Now RioPort claims that its new service alongside with a code libraries for portable device manufacturers will solve this problem, making music transfers secure and reliable to portable devices as well.

Read more from here.




AfterDawn: News

Gartner predicts P2P markets to split in three segments

Written by Petteri Pyyny @ 03 Jan 2002 1:46

In its commentary for News.com, Gartner analysts predict that P2P as a business tool will be split into three segments and that P2P software developers will have to find their niche to fill within these three segments. The segments, according to Gartner, are:

• File sharing and distribution of digital content.
• Enterprise computing architecture.
• Massively distributed computer processing.

...first one is probably the most traditional method, but as a business application there are really few players in this area. Some skinning web sites have been beta testing distributed content distribution in order to cut costs, but that's pretty much it so far. Also, the third one probably everyone knows at least on some level -- SETI@Home is probably the world's best-known distributed "computer".

Anyway, read the full commentary from here.




AfterDawn: News

Google's 2001 Zeitgeist chart for MP3 services

Written by Petteri Pyyny @ 02 Jan 2002 12:38

World's best search engine Google published its annual Zeitgeist charts today.
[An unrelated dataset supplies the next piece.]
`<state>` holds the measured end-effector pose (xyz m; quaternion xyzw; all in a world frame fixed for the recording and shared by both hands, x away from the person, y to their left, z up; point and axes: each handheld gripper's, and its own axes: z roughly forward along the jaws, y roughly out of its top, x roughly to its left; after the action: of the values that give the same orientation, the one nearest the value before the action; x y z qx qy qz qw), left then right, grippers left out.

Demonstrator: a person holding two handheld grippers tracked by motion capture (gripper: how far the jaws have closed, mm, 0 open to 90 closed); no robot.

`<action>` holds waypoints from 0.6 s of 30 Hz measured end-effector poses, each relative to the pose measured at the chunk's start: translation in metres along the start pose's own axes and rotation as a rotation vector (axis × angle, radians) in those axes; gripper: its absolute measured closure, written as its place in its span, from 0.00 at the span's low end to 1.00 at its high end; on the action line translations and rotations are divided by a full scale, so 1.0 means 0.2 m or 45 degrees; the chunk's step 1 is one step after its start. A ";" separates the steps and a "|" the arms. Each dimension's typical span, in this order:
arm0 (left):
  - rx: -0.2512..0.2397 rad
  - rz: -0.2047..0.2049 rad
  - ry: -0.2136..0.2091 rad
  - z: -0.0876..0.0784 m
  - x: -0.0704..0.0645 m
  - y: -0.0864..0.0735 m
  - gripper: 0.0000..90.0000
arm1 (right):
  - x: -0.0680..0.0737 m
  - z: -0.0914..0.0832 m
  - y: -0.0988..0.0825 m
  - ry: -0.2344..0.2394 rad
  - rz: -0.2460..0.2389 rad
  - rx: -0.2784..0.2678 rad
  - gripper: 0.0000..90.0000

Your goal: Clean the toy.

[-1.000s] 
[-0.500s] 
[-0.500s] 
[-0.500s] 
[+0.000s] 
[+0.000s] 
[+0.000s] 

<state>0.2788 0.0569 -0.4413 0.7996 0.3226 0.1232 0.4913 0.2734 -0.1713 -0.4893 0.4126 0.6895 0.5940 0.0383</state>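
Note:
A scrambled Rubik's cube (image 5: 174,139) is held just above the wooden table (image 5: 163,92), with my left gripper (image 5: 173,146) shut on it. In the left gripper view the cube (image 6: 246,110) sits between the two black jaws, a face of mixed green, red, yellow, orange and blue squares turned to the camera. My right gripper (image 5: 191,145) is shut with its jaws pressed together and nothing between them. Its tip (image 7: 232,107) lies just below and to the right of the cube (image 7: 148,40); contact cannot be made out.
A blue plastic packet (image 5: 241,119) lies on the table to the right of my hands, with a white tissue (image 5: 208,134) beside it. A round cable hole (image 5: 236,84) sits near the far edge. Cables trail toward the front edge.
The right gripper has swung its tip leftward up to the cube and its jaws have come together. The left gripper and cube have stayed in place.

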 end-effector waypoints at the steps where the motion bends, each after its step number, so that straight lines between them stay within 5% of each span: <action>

Charts reveal the most popular search terms in various categories. Obviously the most interesting category for us is the Top 10 MP3 Music Services chart. Here goes:

1. morpheus
2. napster
3. gnutella
4. kazaa
5. audiogalaxy
6. imesh
7. limewire
8. bearshare
9. aimster
10. mp3pro

...pretty impressive, 9 P2P services made it to the top 10 and only non-P2P service is the Thomson/Fraunhofer's new MP3 standard, mp3pro.